3.2.7. (L1)Zn(Phen) (2) O,N,O′-(2,4-Di-tert-butyl-6-((5-chloro-3-nitro-2-oxidophenylimino)methyl)phenolato)-N,N′-(1,10-phenanthroline)zinc(II)

The yield of 2 in the form of red powder was 65% (0.147 g). IR (KBr, cm−1): 3079, 3059, 2954, 2903, 2873, 1597,1544, 1519, 1458, 1429, 1407, 1386, 1337, 1253, 1198, 1156, 1104. 1H NMR (400 MHz, CDCl3, δ/J, ppm/Hz): 0.81 (s, 9H, tBu), 1.28 (s, 9H, tBu), 6.96 (d, J = 2.5 Hz, 1H, arom.

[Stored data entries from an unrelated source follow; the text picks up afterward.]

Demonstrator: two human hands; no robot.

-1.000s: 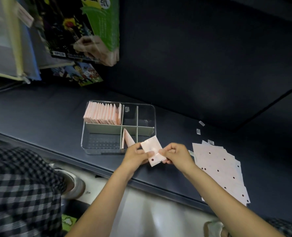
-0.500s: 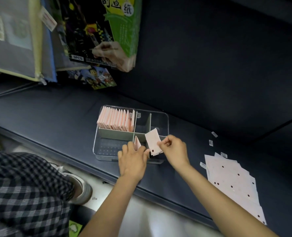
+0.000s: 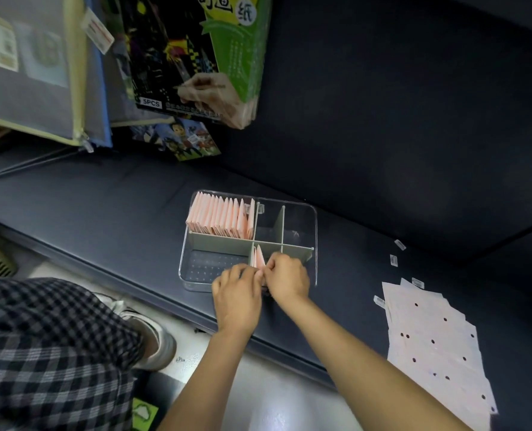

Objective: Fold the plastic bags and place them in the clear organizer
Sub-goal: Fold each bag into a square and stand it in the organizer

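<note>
The clear organizer (image 3: 308, 209) stands on the dark shelf, split by grey dividers. Its back-left compartment holds a row of several folded pink bags (image 3: 219, 217). In the front middle compartment two folded pink bags (image 3: 259, 258) stand on edge. My left hand (image 3: 238, 293) and my right hand (image 3: 286, 276) meet at the organizer's front edge, fingers pinched on those standing bags. Their lower parts are hidden by my fingers. A stack of flat pink bags with dark dots (image 3: 435, 343) lies to the right.
Small white label strips (image 3: 393, 260) lie scattered right of the organizer. Packaged craft sets (image 3: 196, 54) and zip folders (image 3: 37, 66) hang over the shelf at the upper left. My checked trouser leg (image 3: 47, 356) and shoe (image 3: 155, 343) are below left.
The folded bag went from in front of me, over the organizer, down into the front middle compartment beside the one standing there. Both hands followed it to the organizer's front edge.
</note>
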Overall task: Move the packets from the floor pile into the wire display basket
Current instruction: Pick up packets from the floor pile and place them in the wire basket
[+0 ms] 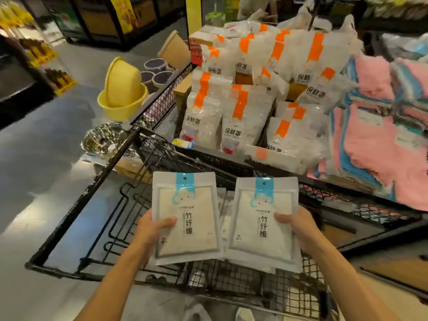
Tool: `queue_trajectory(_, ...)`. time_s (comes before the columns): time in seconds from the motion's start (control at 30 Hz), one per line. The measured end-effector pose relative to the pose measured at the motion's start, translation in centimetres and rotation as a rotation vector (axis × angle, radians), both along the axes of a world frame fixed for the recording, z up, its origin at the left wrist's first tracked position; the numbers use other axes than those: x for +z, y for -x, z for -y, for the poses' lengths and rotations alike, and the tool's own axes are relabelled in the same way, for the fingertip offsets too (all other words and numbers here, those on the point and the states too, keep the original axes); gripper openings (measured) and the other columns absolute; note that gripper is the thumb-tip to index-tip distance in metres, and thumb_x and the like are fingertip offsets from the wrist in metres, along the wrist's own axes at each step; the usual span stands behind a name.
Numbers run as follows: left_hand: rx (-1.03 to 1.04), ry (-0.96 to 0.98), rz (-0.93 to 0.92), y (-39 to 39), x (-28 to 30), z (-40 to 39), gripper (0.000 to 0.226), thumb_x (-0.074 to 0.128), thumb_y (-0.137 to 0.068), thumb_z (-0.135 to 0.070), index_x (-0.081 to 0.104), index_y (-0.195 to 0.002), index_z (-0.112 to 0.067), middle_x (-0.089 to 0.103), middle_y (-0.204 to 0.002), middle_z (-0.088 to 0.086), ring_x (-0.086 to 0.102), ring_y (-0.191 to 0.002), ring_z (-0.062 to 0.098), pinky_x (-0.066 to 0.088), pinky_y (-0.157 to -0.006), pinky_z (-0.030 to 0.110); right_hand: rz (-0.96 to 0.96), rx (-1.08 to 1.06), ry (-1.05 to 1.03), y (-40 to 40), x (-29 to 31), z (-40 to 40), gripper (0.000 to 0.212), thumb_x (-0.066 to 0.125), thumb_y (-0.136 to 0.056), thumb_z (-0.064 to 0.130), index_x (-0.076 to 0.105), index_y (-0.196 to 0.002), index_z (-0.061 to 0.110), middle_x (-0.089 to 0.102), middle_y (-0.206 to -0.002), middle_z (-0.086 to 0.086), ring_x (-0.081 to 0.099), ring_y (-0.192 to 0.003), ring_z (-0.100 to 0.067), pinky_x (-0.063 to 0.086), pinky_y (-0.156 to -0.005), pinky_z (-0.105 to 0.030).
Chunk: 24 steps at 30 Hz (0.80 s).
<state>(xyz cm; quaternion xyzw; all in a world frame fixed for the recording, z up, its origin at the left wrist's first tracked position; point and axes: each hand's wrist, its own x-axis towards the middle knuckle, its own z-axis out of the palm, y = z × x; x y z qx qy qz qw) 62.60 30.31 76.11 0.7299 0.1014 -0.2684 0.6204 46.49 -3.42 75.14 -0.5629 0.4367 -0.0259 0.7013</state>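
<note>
- The black wire display basket [69, 218], a long mesh-sided rack with a heavy dark rim, fills the lower middle; its near section lies under both hands.
- Beyond it, a neighbouring section holds white plastic packets with orange stripes [240, 117], stood upright in rows.
- To the right lies a stack of pink and blue fluffy cloths [370, 144], overlapping the mesh edge.
- On the grey floor to the left sit nested yellow plastic basins [121, 93], one tipped inside another, with a shiny steel bowl [104, 140] just beside the basket's corner.
- The left white packet with a blue top tab [185, 216] is held upright above the basket's near section, printed face toward the camera.
- The right white packet with a blue top tab [264, 223] stands just beside it, the lower edges of the two overlapping slightly.
- The left hand [152, 230] grips its packet at the left edge, thumb curled over the front.
- The right hand [298, 225] grips its packet at the right edge, thumb likewise across the front.
</note>
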Motion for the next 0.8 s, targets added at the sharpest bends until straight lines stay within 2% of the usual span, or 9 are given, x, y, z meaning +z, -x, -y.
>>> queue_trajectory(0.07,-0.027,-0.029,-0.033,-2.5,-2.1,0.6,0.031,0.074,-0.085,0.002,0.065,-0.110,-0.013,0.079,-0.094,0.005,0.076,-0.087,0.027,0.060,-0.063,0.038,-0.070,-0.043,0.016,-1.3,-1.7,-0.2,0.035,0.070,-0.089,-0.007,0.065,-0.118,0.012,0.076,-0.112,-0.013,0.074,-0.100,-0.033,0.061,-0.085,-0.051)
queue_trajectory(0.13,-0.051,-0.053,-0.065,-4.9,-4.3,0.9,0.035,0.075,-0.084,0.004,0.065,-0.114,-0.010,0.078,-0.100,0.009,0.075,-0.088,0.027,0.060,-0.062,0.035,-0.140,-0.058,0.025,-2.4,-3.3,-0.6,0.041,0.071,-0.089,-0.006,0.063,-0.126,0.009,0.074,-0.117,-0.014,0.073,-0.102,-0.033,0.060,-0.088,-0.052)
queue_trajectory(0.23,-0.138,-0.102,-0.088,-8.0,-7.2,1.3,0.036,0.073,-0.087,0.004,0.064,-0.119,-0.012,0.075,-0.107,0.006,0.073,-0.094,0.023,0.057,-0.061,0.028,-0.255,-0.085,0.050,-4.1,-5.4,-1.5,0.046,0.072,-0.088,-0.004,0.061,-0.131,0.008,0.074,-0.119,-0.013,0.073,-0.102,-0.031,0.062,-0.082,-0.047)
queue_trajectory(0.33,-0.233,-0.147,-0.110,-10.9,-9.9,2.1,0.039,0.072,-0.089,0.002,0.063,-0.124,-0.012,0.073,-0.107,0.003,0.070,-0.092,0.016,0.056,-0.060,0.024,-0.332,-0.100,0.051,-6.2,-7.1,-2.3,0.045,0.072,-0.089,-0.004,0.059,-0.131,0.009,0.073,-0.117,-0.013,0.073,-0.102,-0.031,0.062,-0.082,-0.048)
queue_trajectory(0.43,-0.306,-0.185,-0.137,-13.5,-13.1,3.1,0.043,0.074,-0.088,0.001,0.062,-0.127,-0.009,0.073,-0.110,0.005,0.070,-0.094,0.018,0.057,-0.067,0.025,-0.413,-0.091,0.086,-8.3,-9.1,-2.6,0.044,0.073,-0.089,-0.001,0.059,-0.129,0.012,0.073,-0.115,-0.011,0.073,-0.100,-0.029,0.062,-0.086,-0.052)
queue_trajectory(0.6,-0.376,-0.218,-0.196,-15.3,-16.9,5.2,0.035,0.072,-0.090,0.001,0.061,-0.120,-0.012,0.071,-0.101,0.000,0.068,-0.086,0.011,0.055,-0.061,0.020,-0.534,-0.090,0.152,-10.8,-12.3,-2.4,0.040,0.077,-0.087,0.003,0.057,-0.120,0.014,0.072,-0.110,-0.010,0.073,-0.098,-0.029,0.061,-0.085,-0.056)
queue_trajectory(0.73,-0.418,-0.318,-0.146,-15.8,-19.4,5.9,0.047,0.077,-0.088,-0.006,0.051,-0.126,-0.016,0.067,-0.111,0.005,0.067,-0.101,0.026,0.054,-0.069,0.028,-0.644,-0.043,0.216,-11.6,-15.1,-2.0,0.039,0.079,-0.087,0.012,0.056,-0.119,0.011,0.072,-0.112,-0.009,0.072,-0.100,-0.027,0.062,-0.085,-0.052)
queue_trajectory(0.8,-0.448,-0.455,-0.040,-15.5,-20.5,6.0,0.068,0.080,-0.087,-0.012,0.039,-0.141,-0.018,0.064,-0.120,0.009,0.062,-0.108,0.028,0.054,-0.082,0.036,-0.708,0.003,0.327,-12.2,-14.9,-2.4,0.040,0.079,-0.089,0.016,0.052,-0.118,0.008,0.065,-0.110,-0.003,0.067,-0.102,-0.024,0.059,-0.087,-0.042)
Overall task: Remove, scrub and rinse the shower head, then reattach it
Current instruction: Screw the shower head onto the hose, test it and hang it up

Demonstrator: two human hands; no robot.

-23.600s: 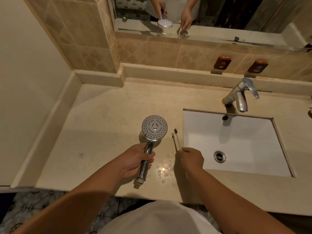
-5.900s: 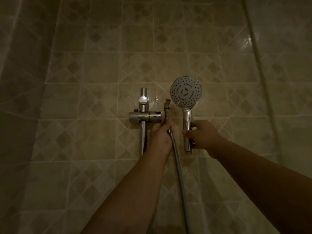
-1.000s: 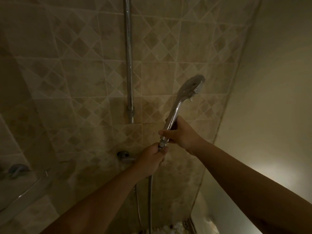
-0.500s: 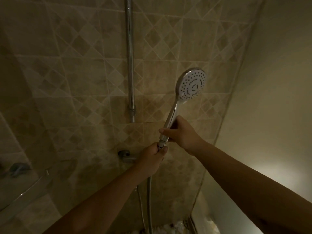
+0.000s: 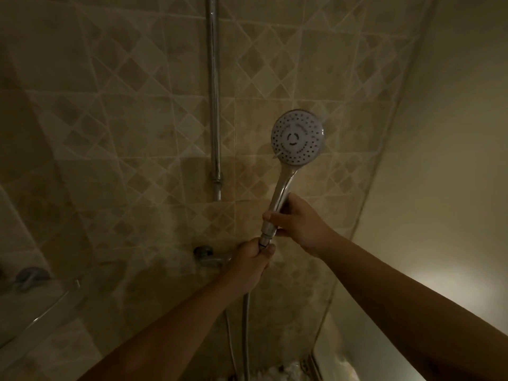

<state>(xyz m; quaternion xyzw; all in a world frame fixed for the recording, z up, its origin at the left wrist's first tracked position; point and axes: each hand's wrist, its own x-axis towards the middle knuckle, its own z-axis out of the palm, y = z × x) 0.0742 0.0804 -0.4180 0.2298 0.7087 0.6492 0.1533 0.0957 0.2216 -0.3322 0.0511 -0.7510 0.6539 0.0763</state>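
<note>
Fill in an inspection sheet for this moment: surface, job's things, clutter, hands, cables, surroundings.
Surface: tiled wall, dim light.
Job's things: shower head held upright, nozzle face toward the camera; its handle base meets the hose connector.
Clutter: pale debris low by the hose, too dark to identify.
Hands: right hand grips the handle; left hand grips the hose connector just below it.
Cables: nothing seen; only the metal hose hanging down.
Surroundings: vertical chrome rail, wall fitting behind the left hand, plain wall on the right.

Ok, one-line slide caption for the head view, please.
Right hand grips the shower head handle while left hand holds the hose at its base.
</note>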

C6H2), 7.20 (d, J = 2.5 Hz, 1H, arom. C6H2), 7.57 (d, J = 2.6 Hz, 1 H, arom. C6H2), 7.62-7.68 (m, 3H: 1H, arom. C6H2 + 2H, Phen), 7.94 (s, 2H, Phen), 8.43 (d, J = 8.0 Hz, 2 H, Phen), 8.66 (s, 1 H, CH=N), 8.86 (d, J = 3.9 Hz, 2 H, Phen). 13C NMR (100 MHz, CDCl3, δ, ppm): 28.72, 31.24, 33.80, 34.89, 116.31, 117.80, 118.27, 122.89, 124.79, 126.83, 128.46, 128.75, 129.51, 134.53, 138.09, 138.68, 141.12, 142.07, 149.10, 157.75, 161.39, 170.91. EI-MS: Found m/z: 647.1353 [M + H]+. C33H32ClN4O4Zn. Calcd. m/z: 647.1398.

3.2.8. (L1)Zn(Neo) O,N,O′-(2,4-Di-tert-butyl-6-((5-chloro-3-nitro-2-oxidophenylimino)methyl)phenolato)-N,N′-(2,9-dimethyl-1,10-phenanthroline)zinc(II)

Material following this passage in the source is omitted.